1. Create your __Feature Vector__ based on your feature function defined above. 
2. Create your __Label Vector__ based on the "verified purchase" column of your training set.
3. Define your model as a __Logistic Regression__ model.
4. Fit your model.

In [8]:
#YOUR CODE HERE
from sklearn.linear_model import LogisticRegression
from sklearn.preprocessing import LabelEncoder

# Step 1: Extract features for the training set
X_train = feature_function(train_set)

# Step 2: Create the label vector
# Encode 'Y' as 1 and 'N' as 0 in the verified_purchase column
label_encoder = LabelEncoder()
y_train = label_encoder.fit_transform(train_set['verified_purchase'])

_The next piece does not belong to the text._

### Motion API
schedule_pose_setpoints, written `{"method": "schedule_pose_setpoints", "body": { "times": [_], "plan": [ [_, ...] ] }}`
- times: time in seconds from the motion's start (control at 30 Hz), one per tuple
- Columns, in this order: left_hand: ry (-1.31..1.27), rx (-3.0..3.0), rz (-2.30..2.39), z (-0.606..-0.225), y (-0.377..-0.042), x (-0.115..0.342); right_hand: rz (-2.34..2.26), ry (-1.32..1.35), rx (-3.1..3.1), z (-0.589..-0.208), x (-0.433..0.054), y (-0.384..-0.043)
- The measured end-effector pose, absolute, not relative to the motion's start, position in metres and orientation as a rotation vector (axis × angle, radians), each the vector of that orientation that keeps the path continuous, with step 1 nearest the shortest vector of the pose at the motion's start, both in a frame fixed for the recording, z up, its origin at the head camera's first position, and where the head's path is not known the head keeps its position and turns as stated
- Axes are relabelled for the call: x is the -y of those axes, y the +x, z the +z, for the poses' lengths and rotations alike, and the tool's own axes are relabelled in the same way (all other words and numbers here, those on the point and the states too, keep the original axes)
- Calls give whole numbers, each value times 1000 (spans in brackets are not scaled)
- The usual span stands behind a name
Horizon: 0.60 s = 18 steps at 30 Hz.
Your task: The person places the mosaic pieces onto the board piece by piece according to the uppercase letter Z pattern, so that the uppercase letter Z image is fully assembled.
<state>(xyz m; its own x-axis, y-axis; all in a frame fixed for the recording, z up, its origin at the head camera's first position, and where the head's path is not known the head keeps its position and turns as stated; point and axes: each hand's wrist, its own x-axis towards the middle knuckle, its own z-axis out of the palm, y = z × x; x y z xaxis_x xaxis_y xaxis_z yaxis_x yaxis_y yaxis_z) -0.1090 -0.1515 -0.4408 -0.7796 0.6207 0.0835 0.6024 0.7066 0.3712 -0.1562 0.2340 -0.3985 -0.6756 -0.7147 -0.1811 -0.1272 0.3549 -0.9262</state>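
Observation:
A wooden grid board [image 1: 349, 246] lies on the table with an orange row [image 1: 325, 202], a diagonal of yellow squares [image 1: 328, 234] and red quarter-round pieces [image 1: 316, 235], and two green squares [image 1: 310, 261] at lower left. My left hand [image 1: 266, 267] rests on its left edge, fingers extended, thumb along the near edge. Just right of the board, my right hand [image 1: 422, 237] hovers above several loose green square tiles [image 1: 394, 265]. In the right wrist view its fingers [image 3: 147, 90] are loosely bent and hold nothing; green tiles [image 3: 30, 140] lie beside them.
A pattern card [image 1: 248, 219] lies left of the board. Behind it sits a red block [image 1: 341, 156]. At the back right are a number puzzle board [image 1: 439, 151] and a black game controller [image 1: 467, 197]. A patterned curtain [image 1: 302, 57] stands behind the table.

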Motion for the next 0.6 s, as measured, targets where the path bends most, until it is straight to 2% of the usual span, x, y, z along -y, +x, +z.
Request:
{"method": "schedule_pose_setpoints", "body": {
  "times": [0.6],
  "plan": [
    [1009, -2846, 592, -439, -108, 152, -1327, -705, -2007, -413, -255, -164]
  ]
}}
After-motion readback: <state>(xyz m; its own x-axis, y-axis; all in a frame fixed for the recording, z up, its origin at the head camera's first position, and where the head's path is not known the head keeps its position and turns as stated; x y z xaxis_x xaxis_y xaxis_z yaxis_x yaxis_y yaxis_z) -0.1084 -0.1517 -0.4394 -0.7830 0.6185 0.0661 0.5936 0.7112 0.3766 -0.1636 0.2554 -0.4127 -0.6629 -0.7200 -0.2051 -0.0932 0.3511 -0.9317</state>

# Step 3: Initialize the Logistic Regression model
logistic_model = LogisticRegression()

# Step 4: Train the model
logistic_model.fit(X_train, y_train)

print("Model training complete!")

# Print the model coefficients
print("Model coefficients:", logistic_model.coef_)
print("Model intercept:", logistic_model.intercept_)



Model training complete!
Model coefficients: [[ 0.88858746  0.11158428 -0.00509123]]
Model intercept: [0.88859591]


### TODO 3: Compute Accuracy of Your Model

1. Make __Predictions__ based on your model.
2. Compute the __Accuracy__ of your model.

In [9]:
#YOUR CODE HERE

from sklearn.metrics import accuracy_score

# Step 1: Extract features for the testing set
X_test = feature_function(test_set)

# Step 2: Encode the labels for the testing set
y_test = label_encoder.transform(test_set['verified_purchase'])

# Step 3: Generate predictions using the trained model
y_pred = logistic_model.predict(X_test)

# Step 4: Calculate accuracy
accuracy = accuracy_score(y_test, y_pred)

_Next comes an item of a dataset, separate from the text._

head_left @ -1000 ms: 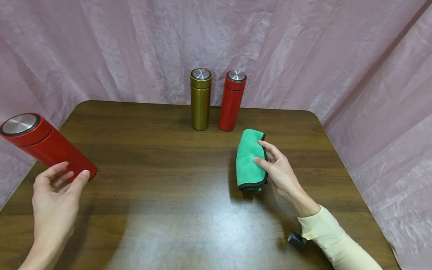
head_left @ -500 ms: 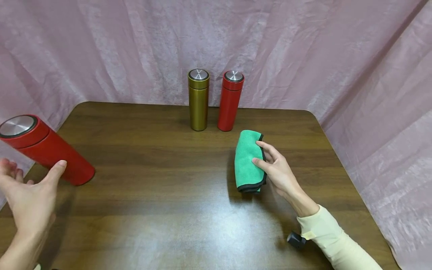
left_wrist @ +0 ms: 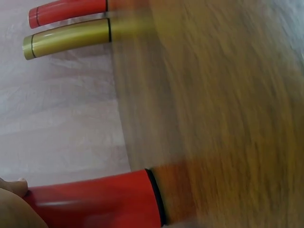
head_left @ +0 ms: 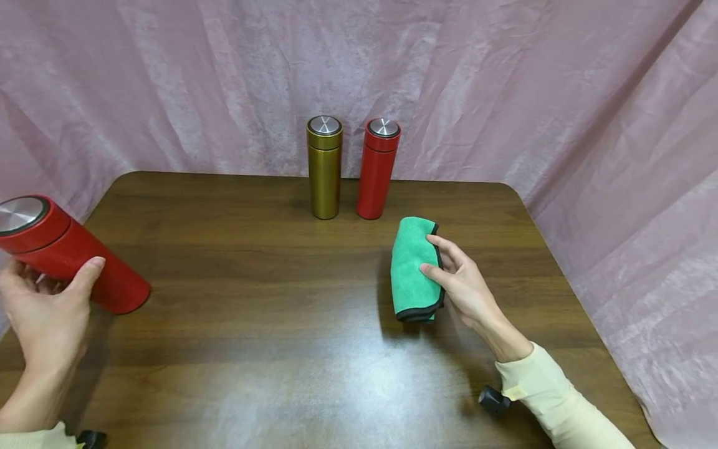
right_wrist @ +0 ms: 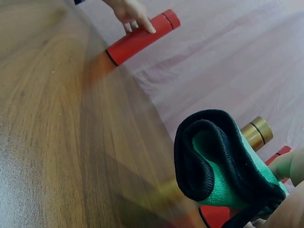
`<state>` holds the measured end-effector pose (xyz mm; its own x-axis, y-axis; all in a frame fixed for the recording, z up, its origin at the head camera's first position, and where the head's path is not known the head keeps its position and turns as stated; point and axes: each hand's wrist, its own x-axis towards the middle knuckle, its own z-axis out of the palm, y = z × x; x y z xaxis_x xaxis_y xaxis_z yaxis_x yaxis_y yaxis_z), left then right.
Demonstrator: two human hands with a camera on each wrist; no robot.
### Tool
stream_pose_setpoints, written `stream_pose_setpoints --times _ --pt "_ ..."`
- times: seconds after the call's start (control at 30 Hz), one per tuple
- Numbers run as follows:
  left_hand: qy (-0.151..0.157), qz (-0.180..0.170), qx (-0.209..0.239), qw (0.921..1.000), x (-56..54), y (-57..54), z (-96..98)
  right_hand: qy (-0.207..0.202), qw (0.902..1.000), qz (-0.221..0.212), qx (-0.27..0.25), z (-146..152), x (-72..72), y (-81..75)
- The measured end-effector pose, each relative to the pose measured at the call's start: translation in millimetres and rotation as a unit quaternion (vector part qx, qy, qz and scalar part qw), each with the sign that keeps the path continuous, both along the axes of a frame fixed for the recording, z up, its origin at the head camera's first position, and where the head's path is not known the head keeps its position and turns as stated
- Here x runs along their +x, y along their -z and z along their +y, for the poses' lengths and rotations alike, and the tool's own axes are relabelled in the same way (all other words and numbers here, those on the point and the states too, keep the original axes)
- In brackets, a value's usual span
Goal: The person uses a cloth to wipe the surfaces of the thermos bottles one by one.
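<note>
At the left of the head view a red thermos (head_left: pixel 114 277) with a steel-topped lid stands on the table. My left hand (head_left: pixel 47 327) holds its side, thumb in front and fingers partly hidden behind. The right wrist view shows this left hand (right_wrist: pixel 128 10) around the middle of the red thermos (right_wrist: pixel 135 45). My right hand (head_left: pixel 470 287) grips a folded green towel (head_left: pixel 412 268) with black edging by its right side, thumb on top. Seen from the right wrist, the towel (right_wrist: pixel 223 187) shows its rolled layers end-on.
A gold thermos (head_left: pixel 324 181) and a second red thermos (head_left: pixel 377 181) stand side by side at the back of the brown wooden table (head_left: pixel 235 268). Behind and to the right hang pink curtains (head_left: pixel 235 81). A black wrist camera (head_left: pixel 493 399) sits by the right sleeve.
My left hand moved left, its fingers loose beside the red thermos, then came onto its side and now holds it. The right hand and towel have stayed put. The head view has shifted slightly.
</note>
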<state>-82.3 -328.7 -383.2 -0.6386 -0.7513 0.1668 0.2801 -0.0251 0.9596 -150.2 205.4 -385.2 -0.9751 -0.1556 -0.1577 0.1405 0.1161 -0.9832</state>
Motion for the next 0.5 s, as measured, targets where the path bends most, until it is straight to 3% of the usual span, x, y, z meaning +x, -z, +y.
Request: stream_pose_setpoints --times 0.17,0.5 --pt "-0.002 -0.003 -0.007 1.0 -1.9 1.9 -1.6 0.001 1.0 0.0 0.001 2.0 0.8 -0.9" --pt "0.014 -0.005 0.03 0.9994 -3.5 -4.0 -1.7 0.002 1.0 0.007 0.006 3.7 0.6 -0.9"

print(f"Model Accuracy: {accuracy:.4f}")


Model Accuracy: 0.8638


### TODO 4: Finding the Balanced Error Rate

1. Compute __True__ and __False Positives__
2. Compute __True__ and __False Negatives__
3. Compute __Balanced Error Rate__ based on your above defined variables.

In [10]:
#YOUR CODE HERE

from sklearn.metrics import confusion_matrix

# Step 1: Generate the confusion matrix
conf_matrix = confusion_matrix(y_test, y_pred)
tn, fp, fn, tp = conf_matrix.ravel()

# Step 2: Calculate FPR and FNR
fpr = fp / (fp + tn)  # False Positive Rate
fnr = fn / (fn + tp)  # False Negative Rate

# Step 3: Calculate BER
ber = (fpr + fnr) / 2
print(f"Balanced Error Rate (BER): {ber:.4f}")


Balanced Error Rate (BER): 0.4819


### Checkpoint:

Here is a list of answers for the questions above. Use these to reference how you are doing in finding the correct solutions.
3. Accuracy = 0.9172573231920692
4. BER = 0.4895446422238072

# Task 3: Regression

In this section you will start by working though two examples of altering features to further differentiate. Then you will work through how to evaluate a Regularaized model.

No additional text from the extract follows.